Return every line from the records below in which the word "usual" is found.
-- RECORDS SUPPLIED follows --
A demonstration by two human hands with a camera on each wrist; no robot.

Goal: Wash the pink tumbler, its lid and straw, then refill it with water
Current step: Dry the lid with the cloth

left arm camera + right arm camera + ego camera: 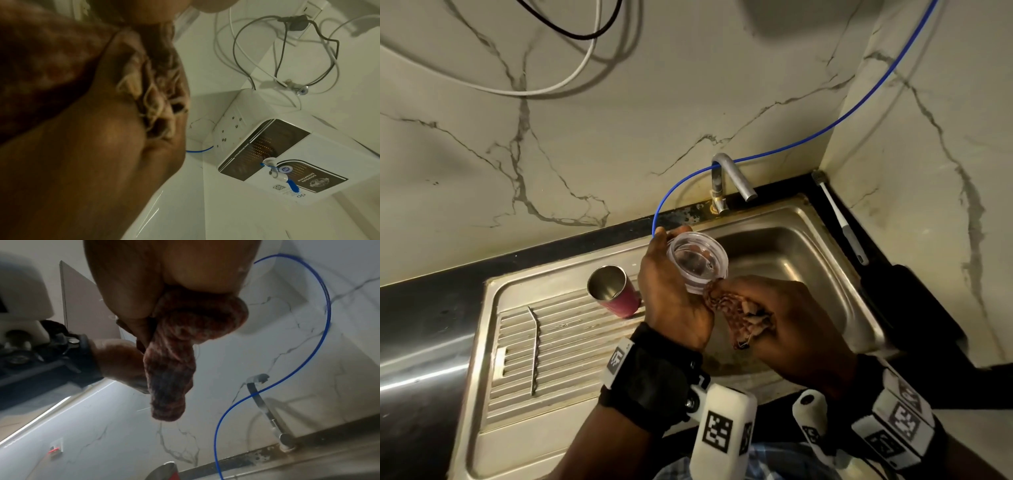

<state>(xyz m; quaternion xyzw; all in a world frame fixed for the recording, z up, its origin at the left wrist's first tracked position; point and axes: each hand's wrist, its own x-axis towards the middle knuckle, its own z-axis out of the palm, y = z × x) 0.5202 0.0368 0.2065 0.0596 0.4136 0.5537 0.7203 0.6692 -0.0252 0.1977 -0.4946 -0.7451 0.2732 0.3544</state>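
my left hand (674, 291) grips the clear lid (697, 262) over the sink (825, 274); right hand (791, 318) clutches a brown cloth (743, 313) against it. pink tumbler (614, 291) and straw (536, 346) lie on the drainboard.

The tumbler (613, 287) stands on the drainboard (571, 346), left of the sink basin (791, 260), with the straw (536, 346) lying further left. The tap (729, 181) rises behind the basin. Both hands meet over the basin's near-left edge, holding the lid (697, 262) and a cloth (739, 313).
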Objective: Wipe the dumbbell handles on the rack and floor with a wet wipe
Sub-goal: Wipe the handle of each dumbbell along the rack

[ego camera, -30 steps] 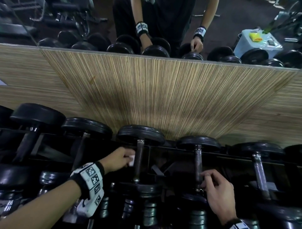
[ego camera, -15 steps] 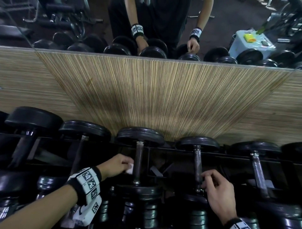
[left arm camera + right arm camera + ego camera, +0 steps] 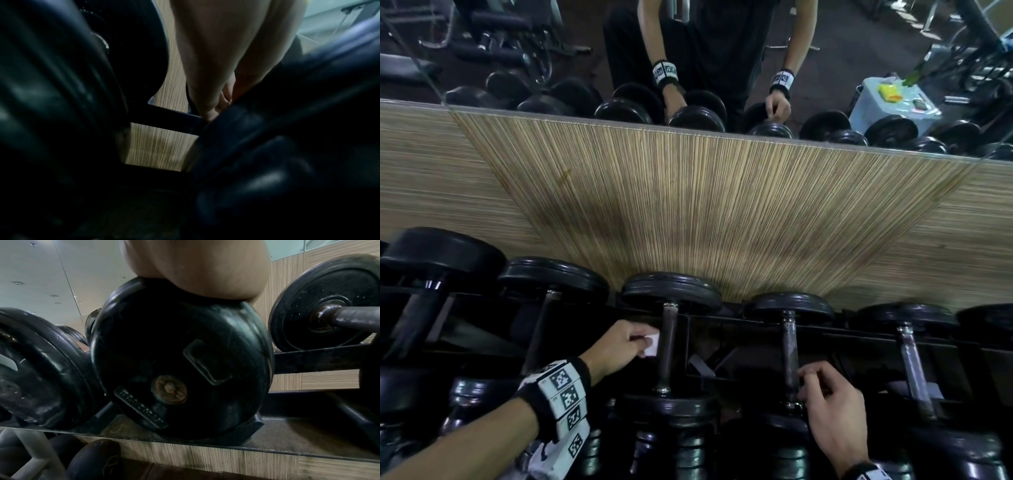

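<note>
I am pinching a white wet wipe (image 3: 651, 345) in my left hand (image 3: 619, 346) against one racked dumbbell handle (image 3: 667, 349), my right hand (image 3: 828, 404) curling fingers round the neighbouring handle (image 3: 789, 353) on the dumbbell rack (image 3: 739, 322)

The left hand (image 3: 619, 342) moved slightly up along the dumbbell handle (image 3: 667, 346), toward the wall-side plate, carrying the pinched wet wipe (image 3: 652, 345) against the bar's left side. More of the wipe showed beyond the fingers than before.
</note>
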Available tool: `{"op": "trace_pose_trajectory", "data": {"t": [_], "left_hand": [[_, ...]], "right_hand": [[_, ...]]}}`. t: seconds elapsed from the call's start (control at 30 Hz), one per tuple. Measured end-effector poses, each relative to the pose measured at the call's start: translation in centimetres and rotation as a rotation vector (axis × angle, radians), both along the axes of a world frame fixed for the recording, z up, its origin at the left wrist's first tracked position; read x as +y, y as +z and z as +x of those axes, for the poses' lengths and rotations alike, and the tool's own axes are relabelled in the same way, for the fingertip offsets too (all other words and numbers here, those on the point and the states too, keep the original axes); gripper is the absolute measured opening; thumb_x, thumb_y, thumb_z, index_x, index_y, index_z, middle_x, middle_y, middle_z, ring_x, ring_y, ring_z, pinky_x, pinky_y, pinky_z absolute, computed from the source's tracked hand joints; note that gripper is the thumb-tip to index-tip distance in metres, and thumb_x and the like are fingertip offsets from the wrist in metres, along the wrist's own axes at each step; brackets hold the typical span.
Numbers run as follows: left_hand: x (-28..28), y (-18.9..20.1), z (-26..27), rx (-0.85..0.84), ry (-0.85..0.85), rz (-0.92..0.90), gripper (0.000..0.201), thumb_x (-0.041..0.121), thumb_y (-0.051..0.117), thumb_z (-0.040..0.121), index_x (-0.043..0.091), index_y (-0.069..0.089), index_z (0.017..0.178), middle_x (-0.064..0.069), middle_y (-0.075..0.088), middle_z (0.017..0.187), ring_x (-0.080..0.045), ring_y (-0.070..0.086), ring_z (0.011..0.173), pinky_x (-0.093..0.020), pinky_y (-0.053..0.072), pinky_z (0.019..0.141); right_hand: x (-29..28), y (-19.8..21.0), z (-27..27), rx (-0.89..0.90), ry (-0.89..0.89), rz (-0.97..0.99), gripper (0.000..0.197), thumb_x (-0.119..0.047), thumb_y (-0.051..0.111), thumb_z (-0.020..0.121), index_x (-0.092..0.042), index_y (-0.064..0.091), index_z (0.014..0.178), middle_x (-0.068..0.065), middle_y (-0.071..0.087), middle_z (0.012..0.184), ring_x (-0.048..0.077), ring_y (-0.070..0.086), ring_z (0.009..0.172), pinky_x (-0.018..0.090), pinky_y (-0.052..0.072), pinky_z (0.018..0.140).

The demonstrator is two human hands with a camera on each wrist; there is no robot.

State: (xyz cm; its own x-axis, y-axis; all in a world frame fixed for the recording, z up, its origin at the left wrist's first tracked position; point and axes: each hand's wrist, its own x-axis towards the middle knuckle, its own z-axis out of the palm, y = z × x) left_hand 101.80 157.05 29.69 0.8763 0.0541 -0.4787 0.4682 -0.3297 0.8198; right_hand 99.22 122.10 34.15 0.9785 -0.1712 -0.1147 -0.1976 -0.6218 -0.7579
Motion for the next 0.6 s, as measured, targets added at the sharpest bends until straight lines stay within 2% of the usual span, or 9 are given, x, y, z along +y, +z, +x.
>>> {"op": "trace_pose_trajectory", "data": {"t": [0.07,0.13,0.17,0.27,0.33,0.4,0.5,0.53,0.6], "left_hand": [[-0.1,0.2,0.4,-0.019,-0.015,0.004,0.021,-0.009,0.056,0.093,0.000,0.070,0.106,-0.004,0.069,0.089,-0.002,0.062,0.069,-0.011,0.047,0.067],[-0.8,0.5,0.8,-0.037,-0.033,0.001,0.019,-0.013,0.054,0.090,-0.010,0.069,0.100,-0.007,0.064,0.083,-0.010,0.056,0.073,-0.011,0.044,0.068],[-1.0,0.4,0.9,-0.035,-0.026,-0.012,0.018,-0.014,0.052,0.089,-0.011,0.069,0.095,-0.007,0.063,0.078,-0.011,0.054,0.074,-0.011,0.043,0.066],[-1.2,0.1,-0.2,0.043,0.036,-0.038,0.028,-0.008,0.051,0.094,0.010,0.072,0.087,0.006,0.067,0.069,-0.008,0.059,0.071,-0.012,0.047,0.063],[-1.0,-0.3,-1.1,0.079,0.022,-0.032,0.030,-0.006,0.053,0.095,0.017,0.070,0.086,0.008,0.067,0.072,-0.010,0.059,0.073,-0.013,0.048,0.062],[-0.9,-0.4,-1.5,0.082,0.013,-0.026,0.028,-0.006,0.054,0.095,0.015,0.070,0.085,0.004,0.068,0.076,-0.011,0.059,0.074,-0.016,0.049,0.065],[-1.4,-0.1,-1.3,0.061,-0.027,-0.092,0.020,-0.005,0.054,0.094,-0.001,0.072,0.087,-0.009,0.066,0.082,-0.019,0.057,0.079,-0.024,0.046,0.072],[-1.6,0.0,-1.3,0.062,-0.022,-0.113,0.019,-0.005,0.054,0.094,-0.001,0.072,0.087,-0.008,0.066,0.082,-0.017,0.058,0.078,-0.023,0.046,0.072],[-1.4,-0.1,-1.7,0.084,0.009,-0.091,0.021,-0.003,0.057,0.094,0.009,0.072,0.084,0.001,0.069,0.078,-0.010,0.062,0.076,-0.017,0.048,0.073]], "right_hand": [[0.1,-0.2,-0.1,-0.003,-0.001,-0.027,0.023,-0.020,0.059,0.091,-0.042,0.062,0.084,-0.007,0.068,0.060,0.011,0.063,0.055,0.028,0.047,0.060],[0.1,-0.1,-0.1,0.002,-0.006,-0.026,0.021,-0.021,0.058,0.091,-0.041,0.062,0.086,-0.005,0.068,0.061,0.014,0.064,0.057,0.029,0.047,0.061],[0.1,0.0,-0.1,0.004,-0.008,-0.024,0.021,-0.021,0.058,0.091,-0.041,0.063,0.086,-0.004,0.068,0.060,0.015,0.064,0.057,0.029,0.047,0.062],[0.1,0.0,-0.2,0.009,-0.015,-0.028,0.022,-0.022,0.057,0.090,-0.042,0.063,0.084,-0.003,0.067,0.057,0.017,0.062,0.053,0.030,0.047,0.059],[0.2,0.1,-0.2,0.013,-0.028,-0.035,0.021,-0.022,0.057,0.090,-0.040,0.064,0.080,-0.003,0.066,0.057,0.014,0.060,0.050,0.030,0.046,0.055],[0.3,0.2,-0.2,0.023,-0.048,-0.047,0.023,-0.020,0.058,0.090,-0.036,0.064,0.075,-0.006,0.067,0.058,0.012,0.060,0.052,0.033,0.048,0.056],[0.5,0.5,-0.2,0.040,-0.054,-0.054,0.022,-0.020,0.059,0.090,-0.033,0.065,0.074,-0.007,0.067,0.058,0.015,0.064,0.057,0.041,0.052,0.061],[0.5,0.5,-0.3,0.045,-0.054,-0.051,0.022,-0.020,0.058,0.090,-0.033,0.066,0.074,-0.007,0.067,0.058,0.016,0.064,0.057,0.042,0.053,0.061],[0.3,0.5,-0.3,0.054,-0.054,-0.046,0.023,-0.020,0.058,0.090,-0.034,0.066,0.073,-0.006,0.067,0.058,0.017,0.063,0.055,0.042,0.053,0.061]]}}
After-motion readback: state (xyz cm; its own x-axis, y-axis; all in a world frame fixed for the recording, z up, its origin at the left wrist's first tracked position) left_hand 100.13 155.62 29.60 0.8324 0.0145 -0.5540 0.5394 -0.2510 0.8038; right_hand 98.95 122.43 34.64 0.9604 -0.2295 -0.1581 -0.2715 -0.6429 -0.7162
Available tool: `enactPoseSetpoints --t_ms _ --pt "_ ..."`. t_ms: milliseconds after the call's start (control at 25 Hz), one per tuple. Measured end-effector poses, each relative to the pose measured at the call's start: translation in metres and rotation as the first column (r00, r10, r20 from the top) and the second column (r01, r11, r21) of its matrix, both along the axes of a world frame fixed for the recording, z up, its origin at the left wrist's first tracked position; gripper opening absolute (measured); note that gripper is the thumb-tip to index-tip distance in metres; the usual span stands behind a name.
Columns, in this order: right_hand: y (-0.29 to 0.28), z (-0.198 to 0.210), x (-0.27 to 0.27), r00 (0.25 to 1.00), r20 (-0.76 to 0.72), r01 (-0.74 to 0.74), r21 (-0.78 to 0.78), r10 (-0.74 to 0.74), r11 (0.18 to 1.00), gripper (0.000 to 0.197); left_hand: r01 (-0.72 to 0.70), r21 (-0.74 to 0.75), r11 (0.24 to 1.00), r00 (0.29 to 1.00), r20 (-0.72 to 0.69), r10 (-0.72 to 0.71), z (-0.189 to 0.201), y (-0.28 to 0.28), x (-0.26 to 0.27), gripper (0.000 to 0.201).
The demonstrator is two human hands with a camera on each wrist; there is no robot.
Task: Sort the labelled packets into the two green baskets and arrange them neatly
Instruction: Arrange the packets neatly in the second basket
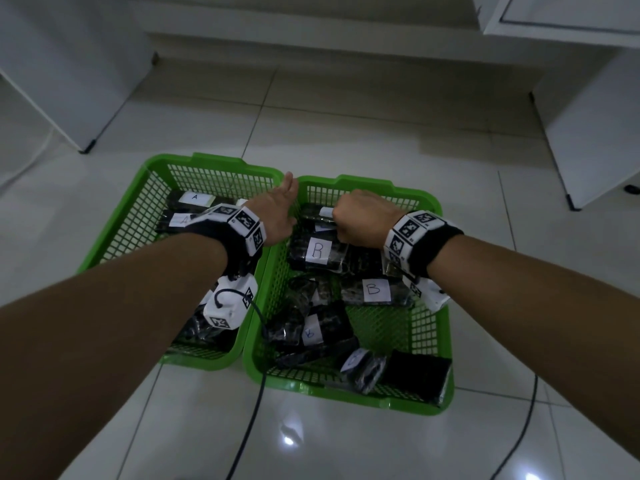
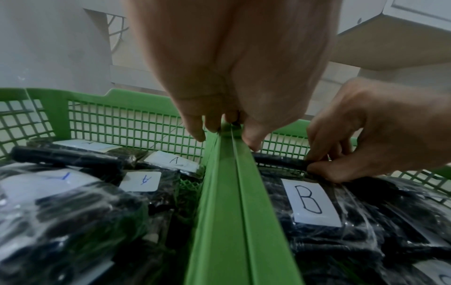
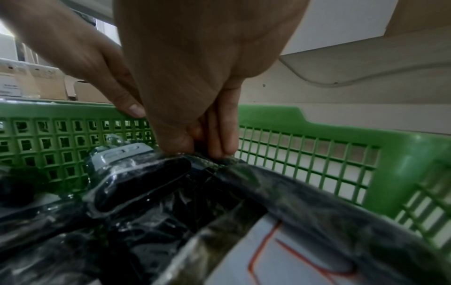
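Note:
Two green baskets stand side by side on the floor. The left basket (image 1: 214, 161) holds black packets labelled A (image 1: 194, 197) (image 2: 174, 161). The right basket (image 1: 346, 183) holds packets labelled B (image 1: 375, 289) (image 2: 310, 202). My left hand (image 1: 280, 209) (image 2: 219, 127) lies with straight fingers on the two rims where the baskets meet. My right hand (image 1: 360, 220) (image 3: 207, 150) is curled at the back of the right basket and pinches the edge of a black packet (image 1: 311, 213) (image 3: 244, 173). That packet's label is mostly hidden by the hand.
White furniture panels stand on the tiled floor at the far left (image 1: 69, 81) and right (image 1: 588, 133). Black cables (image 1: 256, 410) run over the floor in front of the baskets. An unlabelled dark packet (image 1: 419, 375) lies in the right basket's near right corner.

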State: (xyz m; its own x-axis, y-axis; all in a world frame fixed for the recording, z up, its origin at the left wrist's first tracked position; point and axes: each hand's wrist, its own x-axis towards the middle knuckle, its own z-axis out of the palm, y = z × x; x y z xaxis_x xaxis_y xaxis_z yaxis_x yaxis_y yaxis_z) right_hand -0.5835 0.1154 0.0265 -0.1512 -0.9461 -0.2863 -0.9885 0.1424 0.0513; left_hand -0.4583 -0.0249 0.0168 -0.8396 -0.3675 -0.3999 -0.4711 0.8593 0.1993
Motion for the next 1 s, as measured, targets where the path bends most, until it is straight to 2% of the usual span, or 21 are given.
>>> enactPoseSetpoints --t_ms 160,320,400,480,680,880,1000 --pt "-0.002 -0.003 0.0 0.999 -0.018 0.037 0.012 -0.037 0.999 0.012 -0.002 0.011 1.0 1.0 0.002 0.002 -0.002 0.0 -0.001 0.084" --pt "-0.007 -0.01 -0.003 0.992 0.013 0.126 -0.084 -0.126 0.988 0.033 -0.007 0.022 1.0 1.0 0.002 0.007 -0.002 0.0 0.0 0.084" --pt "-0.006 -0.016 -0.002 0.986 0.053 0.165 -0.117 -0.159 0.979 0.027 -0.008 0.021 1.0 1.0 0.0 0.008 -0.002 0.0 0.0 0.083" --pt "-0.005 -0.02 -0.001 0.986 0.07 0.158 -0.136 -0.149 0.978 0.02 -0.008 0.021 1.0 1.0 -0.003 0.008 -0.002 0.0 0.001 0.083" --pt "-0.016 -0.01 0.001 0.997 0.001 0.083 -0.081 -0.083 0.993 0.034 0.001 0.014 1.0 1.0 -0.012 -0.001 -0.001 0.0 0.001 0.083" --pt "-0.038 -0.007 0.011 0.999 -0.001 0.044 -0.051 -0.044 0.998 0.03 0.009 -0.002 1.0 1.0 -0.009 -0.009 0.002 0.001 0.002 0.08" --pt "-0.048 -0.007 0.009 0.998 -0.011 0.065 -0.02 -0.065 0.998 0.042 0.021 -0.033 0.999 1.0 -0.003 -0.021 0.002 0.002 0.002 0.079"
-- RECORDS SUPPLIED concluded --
* ANSWER FOR THE TASK
Motion for the next 0.6 s, as measured, targets added at the sharpest bends until straight lines stay within 2% of the usual span, or 9 are given, x, y, z along +y, +z, +x.
Available tool: `enactPoseSetpoints --t_ms _ --pt "_ ..."`. t_ms: milliseconds after the call's start (control at 25 Hz), one per tuple. Measured end-effector poses, each relative to the pose measured at the call's start: translation in metres and rotation as the first column (r00, r10, r20 from the top) and the second column (r01, r11, r21) of its matrix, both along the axes of a world frame fixed for the recording, z up, its origin at the left wrist's first tracked position; gripper opening absolute (measured); note that gripper is the thumb-tip to index-tip distance in metres; the usual span stands behind a name.
Motion for the next 1 s, as measured, targets where the path bends most, until it is straight to 2% of the usual span, or 21 are given.

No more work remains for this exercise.